**Assignment**
All lines before the one containing "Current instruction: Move", plus that line itself, are to be printed exactly as they appear below.

**Provided material**
----

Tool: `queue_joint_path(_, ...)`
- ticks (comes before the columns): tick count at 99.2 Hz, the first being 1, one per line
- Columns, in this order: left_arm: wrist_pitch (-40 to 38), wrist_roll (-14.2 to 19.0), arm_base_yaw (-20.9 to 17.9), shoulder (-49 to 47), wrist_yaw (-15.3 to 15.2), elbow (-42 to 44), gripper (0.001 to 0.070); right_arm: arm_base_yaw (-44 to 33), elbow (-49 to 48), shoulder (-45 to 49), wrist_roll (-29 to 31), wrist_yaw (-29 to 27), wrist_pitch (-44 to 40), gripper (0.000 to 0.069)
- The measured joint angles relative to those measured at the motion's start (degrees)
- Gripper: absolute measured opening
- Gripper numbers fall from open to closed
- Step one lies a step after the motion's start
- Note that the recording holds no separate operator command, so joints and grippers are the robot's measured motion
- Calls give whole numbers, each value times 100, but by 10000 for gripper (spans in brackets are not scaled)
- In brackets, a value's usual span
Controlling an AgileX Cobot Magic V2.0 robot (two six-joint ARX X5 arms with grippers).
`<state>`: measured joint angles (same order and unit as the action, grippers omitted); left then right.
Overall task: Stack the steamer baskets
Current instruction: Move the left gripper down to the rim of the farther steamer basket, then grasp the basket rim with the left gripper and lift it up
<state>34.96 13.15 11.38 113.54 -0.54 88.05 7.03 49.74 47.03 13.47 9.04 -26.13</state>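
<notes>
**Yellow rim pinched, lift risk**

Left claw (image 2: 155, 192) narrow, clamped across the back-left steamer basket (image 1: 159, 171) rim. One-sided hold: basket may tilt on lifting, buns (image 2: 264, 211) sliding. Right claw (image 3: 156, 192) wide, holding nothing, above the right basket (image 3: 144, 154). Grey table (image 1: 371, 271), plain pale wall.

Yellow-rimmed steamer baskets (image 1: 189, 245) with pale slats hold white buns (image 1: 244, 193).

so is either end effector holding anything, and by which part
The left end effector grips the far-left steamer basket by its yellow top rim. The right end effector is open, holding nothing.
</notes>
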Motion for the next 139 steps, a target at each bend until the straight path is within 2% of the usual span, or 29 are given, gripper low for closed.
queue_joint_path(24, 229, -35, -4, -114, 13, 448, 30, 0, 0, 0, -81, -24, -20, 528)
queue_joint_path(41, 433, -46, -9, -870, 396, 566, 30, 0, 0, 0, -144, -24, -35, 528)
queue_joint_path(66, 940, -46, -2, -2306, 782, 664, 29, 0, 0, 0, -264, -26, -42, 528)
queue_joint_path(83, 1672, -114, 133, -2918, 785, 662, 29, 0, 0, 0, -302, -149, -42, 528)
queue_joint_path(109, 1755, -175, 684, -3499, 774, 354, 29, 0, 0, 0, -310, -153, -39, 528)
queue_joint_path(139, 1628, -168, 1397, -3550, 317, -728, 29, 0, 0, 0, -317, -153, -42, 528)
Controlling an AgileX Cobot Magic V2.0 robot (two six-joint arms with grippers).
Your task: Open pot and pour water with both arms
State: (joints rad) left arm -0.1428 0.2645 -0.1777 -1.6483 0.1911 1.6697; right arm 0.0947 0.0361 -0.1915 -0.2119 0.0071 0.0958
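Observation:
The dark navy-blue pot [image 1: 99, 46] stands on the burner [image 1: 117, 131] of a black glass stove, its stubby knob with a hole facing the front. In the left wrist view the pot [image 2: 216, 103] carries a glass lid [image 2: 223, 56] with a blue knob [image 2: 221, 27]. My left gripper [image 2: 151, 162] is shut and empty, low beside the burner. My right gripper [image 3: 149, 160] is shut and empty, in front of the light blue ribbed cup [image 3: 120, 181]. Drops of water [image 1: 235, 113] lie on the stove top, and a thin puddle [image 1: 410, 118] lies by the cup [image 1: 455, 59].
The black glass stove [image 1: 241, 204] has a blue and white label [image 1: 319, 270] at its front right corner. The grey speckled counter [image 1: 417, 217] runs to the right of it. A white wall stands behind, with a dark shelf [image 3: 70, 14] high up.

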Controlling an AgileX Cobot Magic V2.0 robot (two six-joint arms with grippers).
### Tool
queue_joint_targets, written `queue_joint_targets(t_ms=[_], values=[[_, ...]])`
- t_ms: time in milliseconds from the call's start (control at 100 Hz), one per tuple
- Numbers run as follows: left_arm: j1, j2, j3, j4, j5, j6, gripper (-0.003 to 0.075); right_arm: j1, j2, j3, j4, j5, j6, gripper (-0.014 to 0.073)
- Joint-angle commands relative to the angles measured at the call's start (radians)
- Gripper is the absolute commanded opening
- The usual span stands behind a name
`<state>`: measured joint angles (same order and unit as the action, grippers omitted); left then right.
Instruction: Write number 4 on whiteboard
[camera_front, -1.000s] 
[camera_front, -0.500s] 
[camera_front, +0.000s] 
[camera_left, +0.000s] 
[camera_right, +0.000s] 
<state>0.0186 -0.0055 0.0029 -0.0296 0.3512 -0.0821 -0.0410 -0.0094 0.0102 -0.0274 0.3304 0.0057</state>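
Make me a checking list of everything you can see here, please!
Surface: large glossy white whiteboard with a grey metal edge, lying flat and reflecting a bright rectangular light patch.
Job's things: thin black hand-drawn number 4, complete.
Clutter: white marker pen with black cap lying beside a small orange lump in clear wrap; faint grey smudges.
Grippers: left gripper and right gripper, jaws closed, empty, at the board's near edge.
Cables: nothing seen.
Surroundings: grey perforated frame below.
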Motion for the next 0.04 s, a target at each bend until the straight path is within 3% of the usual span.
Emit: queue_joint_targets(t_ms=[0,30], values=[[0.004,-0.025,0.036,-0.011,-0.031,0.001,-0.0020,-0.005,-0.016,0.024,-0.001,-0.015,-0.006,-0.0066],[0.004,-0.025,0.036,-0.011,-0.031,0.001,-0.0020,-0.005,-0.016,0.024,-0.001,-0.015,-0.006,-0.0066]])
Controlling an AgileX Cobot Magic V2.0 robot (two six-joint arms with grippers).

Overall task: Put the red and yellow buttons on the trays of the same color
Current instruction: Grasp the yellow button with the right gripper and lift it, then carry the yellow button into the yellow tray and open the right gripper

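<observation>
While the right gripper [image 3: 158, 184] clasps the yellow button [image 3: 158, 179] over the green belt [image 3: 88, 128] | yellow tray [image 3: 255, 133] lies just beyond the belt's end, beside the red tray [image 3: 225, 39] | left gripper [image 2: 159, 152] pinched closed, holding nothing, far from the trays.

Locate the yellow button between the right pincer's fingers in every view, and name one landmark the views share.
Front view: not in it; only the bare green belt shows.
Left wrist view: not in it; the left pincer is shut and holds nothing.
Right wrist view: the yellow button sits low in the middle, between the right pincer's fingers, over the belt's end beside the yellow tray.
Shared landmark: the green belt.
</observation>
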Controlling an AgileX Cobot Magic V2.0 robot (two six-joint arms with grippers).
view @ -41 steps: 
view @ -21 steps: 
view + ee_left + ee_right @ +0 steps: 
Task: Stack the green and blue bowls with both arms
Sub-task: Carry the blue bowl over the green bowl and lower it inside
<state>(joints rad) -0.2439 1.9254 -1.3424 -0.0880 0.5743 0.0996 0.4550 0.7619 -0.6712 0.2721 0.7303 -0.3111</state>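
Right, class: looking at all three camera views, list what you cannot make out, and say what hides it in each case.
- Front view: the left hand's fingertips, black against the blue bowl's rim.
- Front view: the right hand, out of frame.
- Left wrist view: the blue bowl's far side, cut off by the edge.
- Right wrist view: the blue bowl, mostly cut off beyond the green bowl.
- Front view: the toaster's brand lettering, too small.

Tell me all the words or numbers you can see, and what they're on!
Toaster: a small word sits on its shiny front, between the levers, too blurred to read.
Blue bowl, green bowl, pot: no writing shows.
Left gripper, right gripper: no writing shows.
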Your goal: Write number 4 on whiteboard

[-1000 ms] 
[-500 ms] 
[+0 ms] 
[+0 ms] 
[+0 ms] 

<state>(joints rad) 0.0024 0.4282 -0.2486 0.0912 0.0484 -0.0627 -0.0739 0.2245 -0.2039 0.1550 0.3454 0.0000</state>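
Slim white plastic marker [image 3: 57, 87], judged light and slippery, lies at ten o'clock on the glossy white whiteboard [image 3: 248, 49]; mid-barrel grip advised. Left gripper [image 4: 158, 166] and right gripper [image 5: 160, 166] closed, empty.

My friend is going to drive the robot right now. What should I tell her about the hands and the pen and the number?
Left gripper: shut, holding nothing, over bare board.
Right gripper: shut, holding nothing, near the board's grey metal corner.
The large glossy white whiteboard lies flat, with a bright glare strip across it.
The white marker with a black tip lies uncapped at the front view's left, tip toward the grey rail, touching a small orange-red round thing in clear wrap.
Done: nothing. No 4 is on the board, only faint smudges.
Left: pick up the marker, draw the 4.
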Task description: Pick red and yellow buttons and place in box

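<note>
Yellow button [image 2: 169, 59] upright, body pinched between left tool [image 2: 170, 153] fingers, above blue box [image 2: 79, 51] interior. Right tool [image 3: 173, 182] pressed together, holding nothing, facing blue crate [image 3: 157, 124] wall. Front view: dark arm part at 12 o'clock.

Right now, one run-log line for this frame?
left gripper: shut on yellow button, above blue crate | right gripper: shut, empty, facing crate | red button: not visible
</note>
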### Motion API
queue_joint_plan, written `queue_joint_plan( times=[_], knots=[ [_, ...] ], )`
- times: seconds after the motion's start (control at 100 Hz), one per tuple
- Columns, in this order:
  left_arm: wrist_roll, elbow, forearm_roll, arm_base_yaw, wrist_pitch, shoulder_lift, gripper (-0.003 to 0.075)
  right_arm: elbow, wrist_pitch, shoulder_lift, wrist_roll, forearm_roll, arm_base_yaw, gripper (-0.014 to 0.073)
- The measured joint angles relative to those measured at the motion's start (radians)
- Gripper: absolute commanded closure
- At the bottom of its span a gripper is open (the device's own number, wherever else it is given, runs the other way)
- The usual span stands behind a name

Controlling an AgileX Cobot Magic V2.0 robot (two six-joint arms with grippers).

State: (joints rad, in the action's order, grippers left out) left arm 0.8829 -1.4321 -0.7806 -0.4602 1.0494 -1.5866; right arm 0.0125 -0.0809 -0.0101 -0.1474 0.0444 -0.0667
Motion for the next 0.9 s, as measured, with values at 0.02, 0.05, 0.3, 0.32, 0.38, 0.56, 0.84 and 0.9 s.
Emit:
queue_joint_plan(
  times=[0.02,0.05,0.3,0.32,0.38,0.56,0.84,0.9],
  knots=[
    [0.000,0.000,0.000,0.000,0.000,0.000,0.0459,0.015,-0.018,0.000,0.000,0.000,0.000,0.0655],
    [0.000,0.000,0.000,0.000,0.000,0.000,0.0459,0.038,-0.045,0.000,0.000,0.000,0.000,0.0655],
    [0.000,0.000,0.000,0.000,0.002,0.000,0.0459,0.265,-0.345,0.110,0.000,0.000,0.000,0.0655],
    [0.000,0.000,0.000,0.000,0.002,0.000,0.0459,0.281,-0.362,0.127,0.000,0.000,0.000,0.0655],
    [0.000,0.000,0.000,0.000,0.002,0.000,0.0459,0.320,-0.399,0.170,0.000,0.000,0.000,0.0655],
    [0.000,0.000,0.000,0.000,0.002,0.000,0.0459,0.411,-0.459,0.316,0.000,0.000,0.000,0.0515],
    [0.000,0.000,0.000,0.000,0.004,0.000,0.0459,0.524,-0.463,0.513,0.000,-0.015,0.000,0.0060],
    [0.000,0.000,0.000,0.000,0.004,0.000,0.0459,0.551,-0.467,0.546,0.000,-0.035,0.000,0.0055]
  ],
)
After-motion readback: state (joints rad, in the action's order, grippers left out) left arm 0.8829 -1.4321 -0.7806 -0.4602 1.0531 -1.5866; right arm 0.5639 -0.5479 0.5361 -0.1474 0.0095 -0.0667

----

**Result**
Tool: `queue_joint_path(_, ...)`
- ticks (comes before the columns): tick count at 99.2 Hz, the first being 1, one per line
- Columns, in this order: left_arm: wrist_pitch (-40 to 38), wrist_roll (-14.2 to 19.0), arm_base_yaw (-20.9 to 17.9), shoulder (-49 to 47), wrist_yaw (-15.3 to 15.2), elbow (-42 to 44), gripper (0.001 to 0.070); right_arm: arm_base_yaw (-44 to 33), elbow (-49 to 48), shoulder (-45 to 49), wrist_roll (-29 to 31), wrist_yaw (-29 to 27), wrist_pitch (-44 to 40), gripper (0.000 to 0.069)
- The measured joint angles relative to those measured at the motion's start (degrees)
- Gripper: absolute measured opening
- Gripper numbers fall from open to closed
- Step one lies a step after the motion's start
- Note that the recording holds no separate operator command, so joints and grippers are the robot's measured motion
- Calls give whole numbers, each value times 100, but by 10000 for gripper (spans in brackets are not scaled)
- In brackets, a value's usual span
Controlling an AgileX Cobot Magic V2.0 robot (two six-joint ARX X5 arms with grippers).
`<state>`: measured joint angles (same order and unit as the action, grippers omitted); left then right.
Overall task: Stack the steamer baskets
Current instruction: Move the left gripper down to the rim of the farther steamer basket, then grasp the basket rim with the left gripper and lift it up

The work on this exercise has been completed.